There is good reason to be concerned about the undermining of protections in this ‘era of austerity’, since the scale of contemporary harm caused in those categories in contemporary Britain remains significant.
• An April 2016 House of Commons report on air quality estimated that up to 50,000 deaths every year are ‘brought forward’ by pollution.2
• According to the FSA, its ‘best estimate suggests that there are around a million cases of foodborne illness in the UK each year, resulting in 20,000 hospital admissions and 500 deaths’.3 Even these estimates of food-related illness are likely to understate the scale of the problem.
• There is now strong evidence that around 50,000 or so deaths in Britain per annum are caused by working.4
The chapter demonstrates that the system of regulation designed ostensibly to mitigate social violence has, in recent years, come under sustained political attack (see also Chapter 14 by Hilda Palmer and David Whyte). Initially, this was justified by neoliberal ideas – whereby regulation and enforcement were seen as a burden on business, and therefore to be minimised.

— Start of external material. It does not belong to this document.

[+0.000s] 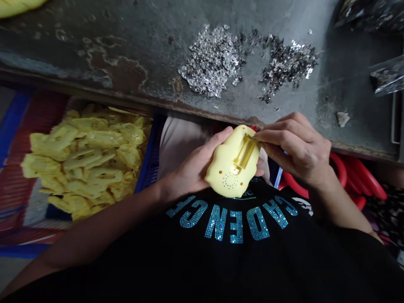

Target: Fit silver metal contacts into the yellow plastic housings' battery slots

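My left hand (192, 170) cups a pale yellow plastic shell (227, 168) from below, its inner side up, showing a slot-like recess and a ring of small holes. My right hand (295, 145) is pinched at the shell's top edge, fingertips pressed together on a small metal piece too tiny to make out clearly. Both hands hover over my lap, just in front of the worn grey workbench (132, 50). On the bench lie two heaps of small shiny metal parts (214, 59), the darker heap (285, 63) to the right.
A basket (148, 164) to my left holds several more yellow plastic shells (88, 155). Red plastic loops (360, 176) sit under the bench at right. Clear bags of parts (386, 75) lie at the bench's far right. Another yellow object (15, 6) shows at top left.
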Action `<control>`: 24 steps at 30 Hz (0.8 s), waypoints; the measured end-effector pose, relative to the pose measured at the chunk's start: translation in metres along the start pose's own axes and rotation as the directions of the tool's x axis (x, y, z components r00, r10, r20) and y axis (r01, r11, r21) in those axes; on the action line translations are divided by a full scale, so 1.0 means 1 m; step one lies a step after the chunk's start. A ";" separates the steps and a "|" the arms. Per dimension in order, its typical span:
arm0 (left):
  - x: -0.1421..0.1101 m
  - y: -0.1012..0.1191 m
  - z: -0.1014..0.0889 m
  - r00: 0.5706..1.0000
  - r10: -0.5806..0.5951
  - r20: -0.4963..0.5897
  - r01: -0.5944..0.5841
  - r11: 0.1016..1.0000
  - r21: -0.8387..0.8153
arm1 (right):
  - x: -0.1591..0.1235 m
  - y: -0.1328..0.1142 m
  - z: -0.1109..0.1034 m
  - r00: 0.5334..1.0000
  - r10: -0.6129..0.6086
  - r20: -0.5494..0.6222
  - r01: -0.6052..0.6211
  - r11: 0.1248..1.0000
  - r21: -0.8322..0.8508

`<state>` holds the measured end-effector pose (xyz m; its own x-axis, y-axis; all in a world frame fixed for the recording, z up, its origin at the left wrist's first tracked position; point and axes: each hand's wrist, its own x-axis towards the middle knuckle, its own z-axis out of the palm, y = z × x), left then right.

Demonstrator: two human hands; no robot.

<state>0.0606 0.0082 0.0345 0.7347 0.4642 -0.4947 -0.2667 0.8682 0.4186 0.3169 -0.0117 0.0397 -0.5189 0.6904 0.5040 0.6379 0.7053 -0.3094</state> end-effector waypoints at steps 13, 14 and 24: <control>0.004 -0.010 -0.003 0.998 0.046 0.046 -0.046 0.999 -0.004 | -0.008 -0.012 0.008 0.980 0.159 -0.123 -0.147 0.984 0.101; 0.006 -0.011 -0.003 0.996 0.075 0.042 -0.076 0.997 0.014 | -0.004 -0.012 0.005 0.974 0.214 -0.079 -0.200 0.966 0.162; -0.016 -0.017 -0.016 0.937 0.350 0.002 -0.304 0.811 0.499 | 0.013 -0.006 0.004 0.917 0.368 0.156 -0.398 0.809 0.433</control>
<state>0.0433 -0.0115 0.0229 0.5959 0.7385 -0.3153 -0.1290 0.4756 0.8702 0.3045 -0.0062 0.0449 -0.3298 0.9174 0.2227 0.4757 0.3653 -0.8002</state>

More latterly, however, the sustained political attack on regulatory bodies has been ratcheted up in the context of austerity. Under state-imposed austerity, not only have regulation and enforcement been cut as part of the claimed need to shrink the state but they have become ever more counter-productive: if private business is to be the vehicle of recovery from recession or stagnation, then it must be ever freer of burdensome ‘red tape’.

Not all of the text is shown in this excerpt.